For those that don’t know much about valves, the heaters are a fundamental part of what makes them work as amplifiers. Valves control electron flow a bit like a tap controls water flow. However electrons only flow in conductors like metal wires and, as the bright sparks like Edison, De Forest etc realised in around 1907, in a vacuum heated to just the right temperature e.g. 250 degress C for a KT88 (glass bulb). So when you turn your amplifer to ON to what you are actually doing is warming up the valves ready to control electron flow – into your loudspeaker.
To raise that kind of temperature valves contain a heater filament. It is rather like a mini electric bar fire and it is the central tube of the vacuum tube; it is the bit that glows orange when the amp is turned on. Most amplifiers use an AC power supply to feed the heaters as this is the simplest design – just take the mains supply, transform down to what the valves like, typically 6.3 volts and you are done. However, the down side to this simplicity is that it is possible for the the 50 or 60 Hz hum to end up coming out of your loudspeaker due to pickup i.e. when the heaters or their interconnecting wires come near to the wires carrying your precious guitar signal. Just think for a minute about how sensitive guitars are to picking up interference from transformers, fridges, dimmer switches, mobile phones etc.

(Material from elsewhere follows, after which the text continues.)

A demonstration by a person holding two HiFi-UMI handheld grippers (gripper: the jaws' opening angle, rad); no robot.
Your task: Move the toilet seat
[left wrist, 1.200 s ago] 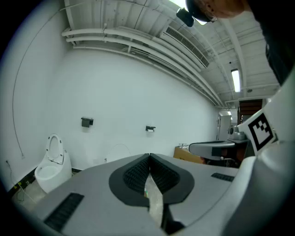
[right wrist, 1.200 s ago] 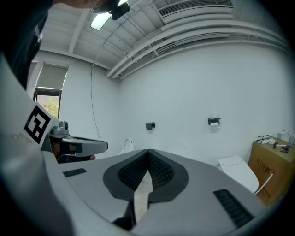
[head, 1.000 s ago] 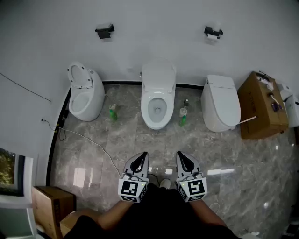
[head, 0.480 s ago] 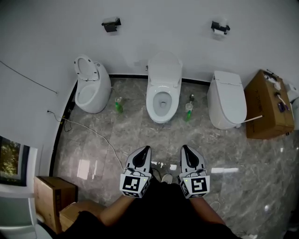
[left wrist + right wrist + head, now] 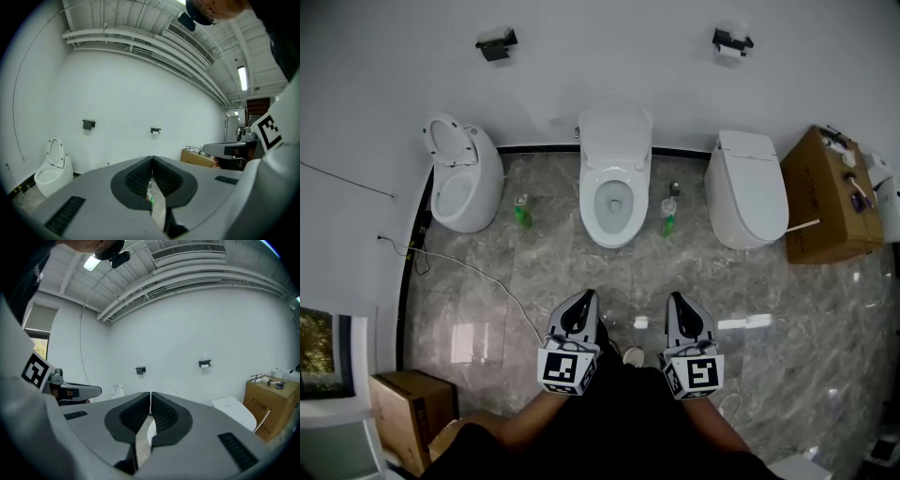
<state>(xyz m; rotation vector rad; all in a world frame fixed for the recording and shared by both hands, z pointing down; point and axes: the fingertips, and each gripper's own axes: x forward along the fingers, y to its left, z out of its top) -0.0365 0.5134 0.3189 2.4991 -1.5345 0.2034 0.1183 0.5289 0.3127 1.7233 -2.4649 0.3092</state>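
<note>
The middle toilet (image 5: 616,192) stands lengthwise from the wall toward the person, bowl open, with its toilet seat (image 5: 616,133) raised upright against the wall. A cardboard box (image 5: 821,202) at the right carries small items on top. The left tool (image 5: 585,298) and right tool (image 5: 674,299) are both clenched and empty, well apart from the toilet.

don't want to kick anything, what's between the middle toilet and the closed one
Head view: a green bottle stands on the floor between the middle toilet and the closed toilet, a small dark item behind it.
</note>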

Well the same goes for the hum from the AC heater supply. The only way to minimise heater interference is to carefully dress the leads away from the sensitive parts of the circuit and you can usually see this in your amp as a twisted pair of wires in a chain going from valve to valve. However instead of taking the most direct route often you will see dressed carefully away from the valves and tucked into the amp’s chassis. Twisting the heater wires together carrying AC reduces hum transmission as a little cancellation occurs on along the same principal as humbucking pickups. However inside the valve itself the signal and the heater are just a couple of millimetres apart and there is nothing you can do about that except consider redesigning the amp to use a DC heater supply.
Many higher quality amplifiers are now using DC heater supplies to produce much lower hum at the speaker the reason that this works is that a high quality DC power supply has no hum. So why do we not see this more often, well the reason manufacturers tend to avoid DC is presumably to do with cost. DC power supplies are a little more complex requiring extra components i.e. rectifier and smoothing circuit i.e. some diodes and smoothing capacitors and that may effect the price point of the amplifier. Also when an amplifier is being played at volume hum becomes insignificant. Boutique amplifiers such as Carr use DC supplies presumably as they are not trying to compete on price just on quality.
So what is the downside to a DC heater supply well the only one I can think of is that you can’t always hear when the amp is on!